Better watch out. Downloading that coupon or even clicking “Like” on the cereal maker’s Facebook page could cost you the right to sue the company, given the direction US companies are taking.
How did that come about?
As the New York Times reports, the US Fortune 500 food company General Mills is perhaps the first company to impose a new legal stricture, what’s known as “forced arbitration”, on consumers.
Specifically, General Mills quietly amended its website language recently to alert consumers that they give up their right to sue the company if they interact with it online in just about any way, the NYT reports.
At the heart of this change is that General Mills did, in fact, face a lawsuit.
The company makes the breakfast cereals Cheerios, Trix, Wheaties and Chex, as well as brands of baking mixes such as Bisquick and Betty Crocker.
It also takes things like pears and turns them into food-like things.
That includes, to borrow from Huffington Post‘s descriptions, pliable, waxy sheets and explosive juice-filled pellets, in neon colors, sweetened by substances cooked up in a lab and most certainly not found in nature.
On 26 March 2014, a California judge refused to dismiss a case brought by two mothers who contended that such products are not, as General Mills markets them, “natural”, given that they contain processed and genetically engineered ingredients.
Soon after the judge’s decision, on 2 April, General Mills changed its terms.

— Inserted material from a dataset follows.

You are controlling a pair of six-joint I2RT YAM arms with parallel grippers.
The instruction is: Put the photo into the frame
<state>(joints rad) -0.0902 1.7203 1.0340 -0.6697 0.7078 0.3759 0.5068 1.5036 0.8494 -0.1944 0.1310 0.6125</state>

This is what the company wrote in a bar across the top of its home page:
We've updated our Privacy Policy. Please note we also have new Legal Terms which require all disputes related to the purchase or use of any General Mills product or service to be resolved through binding arbitration.
The new privacy policy links to the new legal terms, which outline the binding arbitration that has now replaced the right to file suit, including class action suits.
You can’t sue the company, the legal terms state, if you’ve done any of the following:
- Used a General Mills website to receive or access benefits, discounts, content, features, services, or other offerings
- Joined General Mills sites as a member
- Joined the company’s online community
- Subscribed to the company’s email newsletters
- Downloaded or printed a digital coupon
- Entered a sweepstakes or contest
- Redeemed a promotional offer
- Otherwise participated in any other of the company’s offerings
All those things are, of course, voluntary, the legal terms continue, but “if you choose to do any of these things, then you agree to be bound by this Agreement.”
Julia Duncan, director of federal programs and an arbitration expert at the American Association for Justice, a trade group representing plaintiff trial lawyers, told the NYT that this is the first case she’s seen like this, that more are sure to follow, and that consumers subjected to these terms could face a future of not being able to sue a company when its products do harm, as food most certainly has the power to do:
It's essentially trying to protect the company from all accountability, even when it lies, or say, an employee deliberately adds broken glass to a product.
Other companies have instituted similar contractual limitations in offline contracts.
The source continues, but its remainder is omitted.